WORK REQUIRED: Output only the lines below from the one containing "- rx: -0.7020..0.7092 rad" to the one containing "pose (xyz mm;", exactly as written, both ends kept.

RECORDED INFORMATION:
━━━━━━

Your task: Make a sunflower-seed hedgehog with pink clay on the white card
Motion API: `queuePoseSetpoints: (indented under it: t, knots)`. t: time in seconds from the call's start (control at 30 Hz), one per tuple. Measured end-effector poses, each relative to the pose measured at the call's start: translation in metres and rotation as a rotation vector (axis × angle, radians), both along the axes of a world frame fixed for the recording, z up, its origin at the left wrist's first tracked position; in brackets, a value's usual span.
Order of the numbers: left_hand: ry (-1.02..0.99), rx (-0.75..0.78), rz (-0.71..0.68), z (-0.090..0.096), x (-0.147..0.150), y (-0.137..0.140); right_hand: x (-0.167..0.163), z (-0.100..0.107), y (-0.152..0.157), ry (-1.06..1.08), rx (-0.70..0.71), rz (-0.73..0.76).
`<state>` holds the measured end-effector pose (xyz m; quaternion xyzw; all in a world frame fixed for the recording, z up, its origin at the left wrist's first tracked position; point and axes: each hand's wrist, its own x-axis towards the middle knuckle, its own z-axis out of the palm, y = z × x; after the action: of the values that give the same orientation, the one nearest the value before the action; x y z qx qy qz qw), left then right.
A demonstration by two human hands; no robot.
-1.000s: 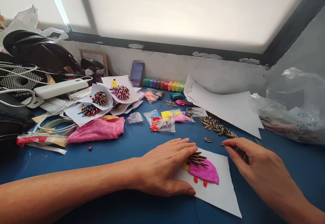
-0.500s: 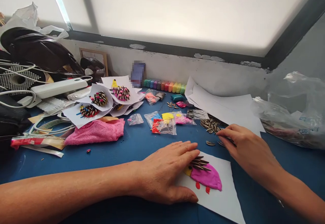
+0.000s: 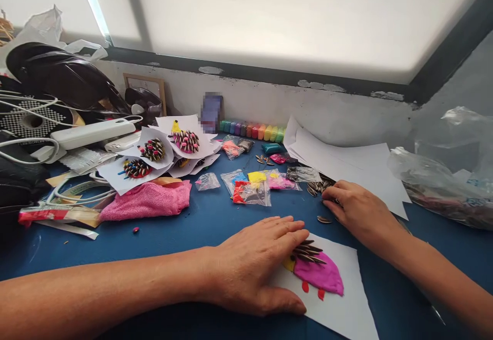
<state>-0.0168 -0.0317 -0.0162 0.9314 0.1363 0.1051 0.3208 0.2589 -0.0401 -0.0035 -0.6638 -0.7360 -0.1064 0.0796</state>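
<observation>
My left hand (image 3: 262, 268) lies flat with its fingers stretched out, pressing on a white sheet of paper (image 3: 346, 314). On that paper is a clay hedgehog (image 3: 319, 273) with a pink-purple body, a yellow head partly behind my fingers, and red feet. Several striped sunflower seeds stick up from its back as spines. My right hand (image 3: 358, 211) is over the edge of a pile of sunflower seeds (image 3: 314, 188), thumb and fingers pinched on a seed that is mostly hidden. A single loose seed (image 3: 324, 220) lies just left of it.
Small bags of coloured clay (image 3: 252, 191) lie mid-table, with a row of clay packs (image 3: 254, 131) along the wall. Finished seed hedgehogs on paper (image 3: 187, 139) are stacked left, behind a pink cloth (image 3: 146, 201). Blank sheets (image 3: 346, 160) and a plastic bag (image 3: 450, 191) lie right.
My right hand has shifted left and away from me, closer into the seed pile. My left hand stays flat on the paper; the whole view has shifted slightly.
</observation>
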Motion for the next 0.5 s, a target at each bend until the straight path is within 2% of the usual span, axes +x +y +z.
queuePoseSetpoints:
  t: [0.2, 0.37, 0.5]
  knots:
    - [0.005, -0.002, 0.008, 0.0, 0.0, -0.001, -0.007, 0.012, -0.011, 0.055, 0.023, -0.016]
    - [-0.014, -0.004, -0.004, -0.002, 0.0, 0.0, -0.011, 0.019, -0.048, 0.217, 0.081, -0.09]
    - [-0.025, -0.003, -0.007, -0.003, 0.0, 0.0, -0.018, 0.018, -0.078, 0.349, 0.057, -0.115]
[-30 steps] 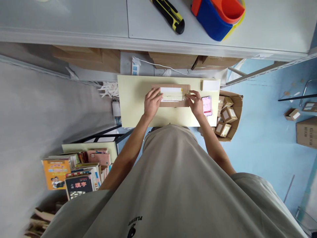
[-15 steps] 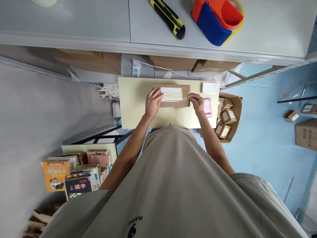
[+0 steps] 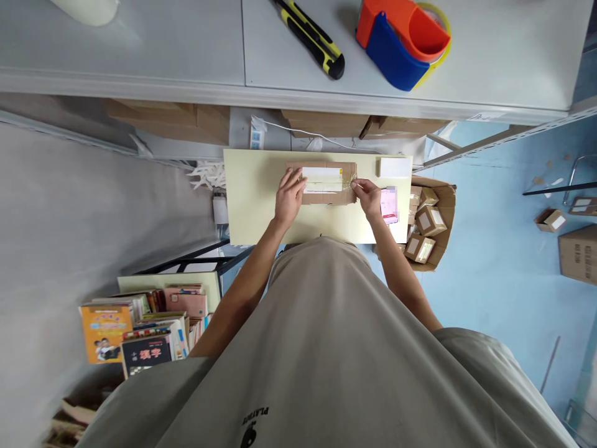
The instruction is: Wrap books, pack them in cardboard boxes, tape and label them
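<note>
A flat brown cardboard box (image 3: 321, 198) lies on the pale yellow tabletop (image 3: 261, 230), with a white label (image 3: 321, 179) on its top. Shiny clear tape (image 3: 347, 180) covers its right end, and a thin line runs across the label. My left hand (image 3: 289, 196) rests on the box's left end, its fingers stretched over the top and the label's edge. At the right end, my right hand (image 3: 367, 194) has thumb and forefinger pinched together at the tape; the bit between the fingertips is too small to see clearly.
A phone (image 3: 388, 205) and a white box (image 3: 394, 167) lie right of the hands. A carton (image 3: 445, 230) of small parcels stands beyond. On the shelf above are a utility knife (image 3: 314, 38) and a tape dispenser (image 3: 401, 46). Books (image 3: 149, 330) stand lower left.
My right hand has shifted very slightly left at the box's right end. The whole view has tilted a little; the left hand and the box stay together.
</note>
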A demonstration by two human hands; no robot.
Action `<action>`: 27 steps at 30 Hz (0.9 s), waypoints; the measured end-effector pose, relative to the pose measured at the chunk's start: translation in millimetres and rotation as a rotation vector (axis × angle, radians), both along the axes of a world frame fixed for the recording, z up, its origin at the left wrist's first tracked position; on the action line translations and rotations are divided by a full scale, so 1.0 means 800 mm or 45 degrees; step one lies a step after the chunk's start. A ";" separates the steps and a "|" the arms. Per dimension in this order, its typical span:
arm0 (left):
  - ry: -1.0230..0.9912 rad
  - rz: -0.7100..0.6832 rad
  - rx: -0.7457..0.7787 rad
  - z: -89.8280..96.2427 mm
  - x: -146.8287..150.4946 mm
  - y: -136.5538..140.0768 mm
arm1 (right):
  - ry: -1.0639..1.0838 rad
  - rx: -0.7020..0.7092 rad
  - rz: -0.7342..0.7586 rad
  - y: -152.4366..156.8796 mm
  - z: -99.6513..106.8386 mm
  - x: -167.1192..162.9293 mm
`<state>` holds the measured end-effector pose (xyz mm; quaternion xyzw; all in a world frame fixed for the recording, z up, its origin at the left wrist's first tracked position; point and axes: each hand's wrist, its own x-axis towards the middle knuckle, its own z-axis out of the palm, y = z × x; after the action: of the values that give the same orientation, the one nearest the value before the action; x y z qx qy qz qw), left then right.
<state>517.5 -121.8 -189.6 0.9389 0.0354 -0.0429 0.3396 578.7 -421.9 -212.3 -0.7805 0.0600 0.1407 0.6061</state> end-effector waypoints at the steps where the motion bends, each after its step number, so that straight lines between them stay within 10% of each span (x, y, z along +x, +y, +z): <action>1: -0.008 0.000 -0.013 -0.004 -0.001 0.001 | 0.004 0.027 -0.028 0.001 0.001 -0.002; 10: -0.291 0.051 -0.246 -0.044 -0.019 0.004 | 0.067 0.191 -0.198 0.006 0.017 -0.025; 27: -0.156 0.009 -0.205 -0.014 -0.027 0.008 | 0.133 0.135 -0.151 -0.003 0.020 -0.039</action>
<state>495.5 -115.4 -200.7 0.9093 0.0142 0.0131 0.4157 547.8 -424.5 -196.7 -0.7341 0.1301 0.1482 0.6497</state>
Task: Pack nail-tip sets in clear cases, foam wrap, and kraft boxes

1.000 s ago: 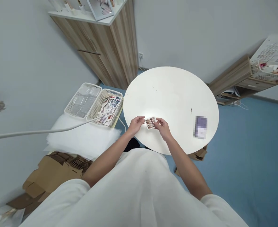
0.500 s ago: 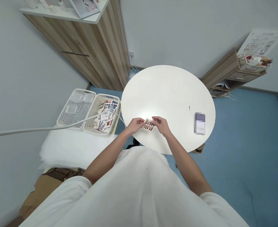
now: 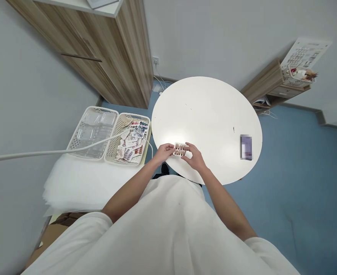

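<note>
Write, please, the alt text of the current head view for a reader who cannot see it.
The left hand holds a small card of nails at a white table; the right hand is at its other side. A pixelated item lies at the table's right. Farther left, one basket holds clear plastic, another basket holds more cards.

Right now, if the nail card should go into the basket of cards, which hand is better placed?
Probably the left hand: it pinches one edge of the nail card and is nearer the basket. The right hand, at the opposite edge, is farther.
</note>
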### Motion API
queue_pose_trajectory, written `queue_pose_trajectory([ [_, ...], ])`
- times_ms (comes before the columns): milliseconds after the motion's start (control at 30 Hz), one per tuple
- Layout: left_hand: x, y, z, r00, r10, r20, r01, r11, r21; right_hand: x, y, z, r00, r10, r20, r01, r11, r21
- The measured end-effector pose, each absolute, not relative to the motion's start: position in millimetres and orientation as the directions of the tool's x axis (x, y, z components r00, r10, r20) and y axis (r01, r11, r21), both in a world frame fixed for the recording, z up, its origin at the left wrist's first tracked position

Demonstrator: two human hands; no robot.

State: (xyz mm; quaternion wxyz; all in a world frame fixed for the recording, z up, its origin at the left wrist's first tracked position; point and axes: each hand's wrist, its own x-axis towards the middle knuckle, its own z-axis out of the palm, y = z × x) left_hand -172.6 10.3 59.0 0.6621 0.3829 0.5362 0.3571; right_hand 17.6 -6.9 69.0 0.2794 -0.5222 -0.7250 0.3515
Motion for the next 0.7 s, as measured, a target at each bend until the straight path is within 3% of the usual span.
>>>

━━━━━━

RESPONSE:
  - rx: -0.7020..0.7092 rad
  - rz: -0.7342..0.7586 rad
  - y: -152.4366..156.8796 mm
  - z: -99.6513..106.8386 mm
  - x: -167.1192..162.9293 mm
`<state>` holds the measured end-effector pose (xyz mm; quaternion xyzw; all in a world frame fixed for the recording, z up, its origin at the left wrist's first tracked position; point and axes: each hand's wrist, its own x-axis towards the middle knuckle, its own z-axis out of the palm, y = z × x; after the action: of the values that give the same orientation, the one nearest the value before the action; x y z qx qy qz qw), left then right.

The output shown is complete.